• What to do:
Lines in the listing below that hold "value" are the ones to copy.

• Provided data:
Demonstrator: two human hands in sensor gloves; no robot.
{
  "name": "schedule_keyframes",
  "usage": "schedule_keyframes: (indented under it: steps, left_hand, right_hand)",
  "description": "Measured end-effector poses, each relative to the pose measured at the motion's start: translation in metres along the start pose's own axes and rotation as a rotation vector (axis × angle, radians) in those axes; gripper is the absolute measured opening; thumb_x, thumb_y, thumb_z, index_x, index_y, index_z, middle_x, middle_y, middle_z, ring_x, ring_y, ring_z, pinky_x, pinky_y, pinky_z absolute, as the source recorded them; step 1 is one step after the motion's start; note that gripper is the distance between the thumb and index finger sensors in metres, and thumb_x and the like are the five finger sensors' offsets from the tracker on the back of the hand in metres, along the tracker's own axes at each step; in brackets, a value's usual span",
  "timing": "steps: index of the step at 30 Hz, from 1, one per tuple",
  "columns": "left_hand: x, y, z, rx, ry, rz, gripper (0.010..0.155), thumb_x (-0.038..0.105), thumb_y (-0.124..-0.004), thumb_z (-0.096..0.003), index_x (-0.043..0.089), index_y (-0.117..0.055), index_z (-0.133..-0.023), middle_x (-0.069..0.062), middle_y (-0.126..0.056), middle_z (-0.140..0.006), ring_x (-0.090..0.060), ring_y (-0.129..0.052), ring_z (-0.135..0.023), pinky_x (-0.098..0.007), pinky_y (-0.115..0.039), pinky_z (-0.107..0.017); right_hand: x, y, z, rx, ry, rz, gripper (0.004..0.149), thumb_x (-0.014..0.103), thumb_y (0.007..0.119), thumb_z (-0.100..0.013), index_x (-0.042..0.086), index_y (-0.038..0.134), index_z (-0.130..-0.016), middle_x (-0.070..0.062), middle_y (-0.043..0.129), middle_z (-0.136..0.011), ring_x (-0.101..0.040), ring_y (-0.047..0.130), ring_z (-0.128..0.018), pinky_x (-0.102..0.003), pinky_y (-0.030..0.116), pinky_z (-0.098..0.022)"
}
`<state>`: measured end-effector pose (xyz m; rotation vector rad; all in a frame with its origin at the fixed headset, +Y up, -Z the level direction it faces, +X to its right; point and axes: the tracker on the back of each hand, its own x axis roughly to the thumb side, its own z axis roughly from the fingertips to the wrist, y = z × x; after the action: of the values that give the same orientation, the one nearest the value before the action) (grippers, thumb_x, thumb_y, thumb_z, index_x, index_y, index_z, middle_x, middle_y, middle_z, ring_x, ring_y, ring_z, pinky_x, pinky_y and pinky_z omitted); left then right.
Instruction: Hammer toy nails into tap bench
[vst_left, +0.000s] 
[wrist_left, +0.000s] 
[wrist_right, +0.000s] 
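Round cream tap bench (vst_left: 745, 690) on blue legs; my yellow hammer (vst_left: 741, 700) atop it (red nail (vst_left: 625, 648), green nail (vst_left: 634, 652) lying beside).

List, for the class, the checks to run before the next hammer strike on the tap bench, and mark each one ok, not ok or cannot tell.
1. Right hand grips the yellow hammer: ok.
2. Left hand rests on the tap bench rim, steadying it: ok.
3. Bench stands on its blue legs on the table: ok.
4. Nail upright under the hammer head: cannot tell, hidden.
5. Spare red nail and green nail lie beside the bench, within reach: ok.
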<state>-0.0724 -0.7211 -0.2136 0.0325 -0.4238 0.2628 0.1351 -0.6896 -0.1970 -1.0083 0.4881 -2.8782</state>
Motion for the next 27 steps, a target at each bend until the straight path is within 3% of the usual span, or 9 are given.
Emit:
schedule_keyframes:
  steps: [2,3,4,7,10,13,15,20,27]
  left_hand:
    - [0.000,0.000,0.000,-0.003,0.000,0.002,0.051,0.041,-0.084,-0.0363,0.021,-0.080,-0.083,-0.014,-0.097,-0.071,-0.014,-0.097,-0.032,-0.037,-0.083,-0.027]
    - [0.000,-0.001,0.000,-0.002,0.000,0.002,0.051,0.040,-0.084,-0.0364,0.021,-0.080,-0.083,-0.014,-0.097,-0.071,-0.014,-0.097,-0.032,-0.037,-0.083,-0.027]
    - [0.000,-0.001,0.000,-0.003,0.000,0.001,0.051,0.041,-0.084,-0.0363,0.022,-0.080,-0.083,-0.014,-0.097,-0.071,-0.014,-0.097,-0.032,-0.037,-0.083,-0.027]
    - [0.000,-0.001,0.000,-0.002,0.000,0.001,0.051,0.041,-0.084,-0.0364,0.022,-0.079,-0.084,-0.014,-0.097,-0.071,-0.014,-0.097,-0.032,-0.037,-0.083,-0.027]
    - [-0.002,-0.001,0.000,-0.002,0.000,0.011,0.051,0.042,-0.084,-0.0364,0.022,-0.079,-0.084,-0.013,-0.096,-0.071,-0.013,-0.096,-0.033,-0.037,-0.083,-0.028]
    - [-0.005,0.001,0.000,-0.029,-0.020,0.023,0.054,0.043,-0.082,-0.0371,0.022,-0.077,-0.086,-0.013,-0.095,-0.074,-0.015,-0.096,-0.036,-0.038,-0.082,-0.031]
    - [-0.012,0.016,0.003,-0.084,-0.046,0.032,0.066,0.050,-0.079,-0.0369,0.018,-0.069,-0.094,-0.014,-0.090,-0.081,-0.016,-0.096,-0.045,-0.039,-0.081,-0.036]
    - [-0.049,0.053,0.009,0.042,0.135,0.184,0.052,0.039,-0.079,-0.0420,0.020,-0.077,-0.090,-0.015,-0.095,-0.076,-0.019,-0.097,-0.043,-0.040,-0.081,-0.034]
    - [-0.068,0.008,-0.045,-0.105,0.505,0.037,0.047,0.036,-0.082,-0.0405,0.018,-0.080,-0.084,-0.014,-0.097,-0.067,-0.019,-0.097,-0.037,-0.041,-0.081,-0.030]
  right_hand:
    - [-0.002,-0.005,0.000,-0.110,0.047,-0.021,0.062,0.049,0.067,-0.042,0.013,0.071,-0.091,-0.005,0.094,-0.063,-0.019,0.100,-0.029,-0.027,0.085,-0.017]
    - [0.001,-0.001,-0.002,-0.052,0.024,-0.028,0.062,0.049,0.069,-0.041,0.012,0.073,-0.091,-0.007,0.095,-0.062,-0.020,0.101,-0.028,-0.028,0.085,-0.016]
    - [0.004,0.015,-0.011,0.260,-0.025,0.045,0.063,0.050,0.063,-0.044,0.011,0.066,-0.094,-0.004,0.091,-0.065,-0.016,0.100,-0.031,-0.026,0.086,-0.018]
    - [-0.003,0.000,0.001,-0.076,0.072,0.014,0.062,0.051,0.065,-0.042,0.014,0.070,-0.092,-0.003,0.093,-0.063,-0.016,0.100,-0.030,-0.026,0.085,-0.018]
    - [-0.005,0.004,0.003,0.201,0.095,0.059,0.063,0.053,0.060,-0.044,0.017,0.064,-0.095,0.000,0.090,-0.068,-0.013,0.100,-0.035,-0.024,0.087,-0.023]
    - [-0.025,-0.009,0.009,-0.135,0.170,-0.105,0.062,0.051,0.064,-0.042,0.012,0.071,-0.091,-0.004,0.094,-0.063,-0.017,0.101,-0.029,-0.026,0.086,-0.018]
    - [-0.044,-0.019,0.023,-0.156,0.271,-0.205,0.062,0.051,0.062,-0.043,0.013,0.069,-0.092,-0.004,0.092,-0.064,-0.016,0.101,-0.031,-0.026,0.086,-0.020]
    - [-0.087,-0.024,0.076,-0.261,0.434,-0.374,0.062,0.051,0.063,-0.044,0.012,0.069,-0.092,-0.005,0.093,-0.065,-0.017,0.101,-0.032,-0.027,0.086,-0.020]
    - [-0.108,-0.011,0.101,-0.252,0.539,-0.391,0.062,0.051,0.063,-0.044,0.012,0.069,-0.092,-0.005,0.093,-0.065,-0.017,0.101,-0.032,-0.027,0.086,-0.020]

• Response for this exercise:
  "description": "Measured end-effector poses, each relative to the pose measured at the motion's start: translation in metres along the start pose's own axes and rotation as a rotation vector (axis × angle, radians) in those axes; gripper is the absolute measured opening; thumb_x, thumb_y, thumb_z, index_x, index_y, index_z, middle_x, middle_y, middle_z, ring_x, ring_y, ring_z, pinky_x, pinky_y, pinky_z absolute, as the source recorded them; step 1 is one step after the motion's start; note that gripper is the distance between the thumb and index finger sensors in metres, and thumb_x and the like are the five finger sensors' offsets from the tracker on the back of the hand in metres, along the tracker's own axes at each step; in brackets, a value's usual span",
`<state>`: measured end-effector pose (xyz m; rotation vector rad; all in a frame with its origin at the fixed headset, +Y up, -Z the level direction it faces, +X to its right; point and axes: the tracker on the back of each hand, its own x axis roughly to the thumb side, its own z axis roughly from the fingertips to the wrist, y = z × x; after the action: of the values that give the same orientation, the one nearest the value before the action) (grippers, thumb_x, thumb_y, thumb_z, index_x, index_y, index_z, middle_x, middle_y, middle_z, ring_x, ring_y, ring_z, pinky_x, pinky_y and pinky_z omitted); left then right.

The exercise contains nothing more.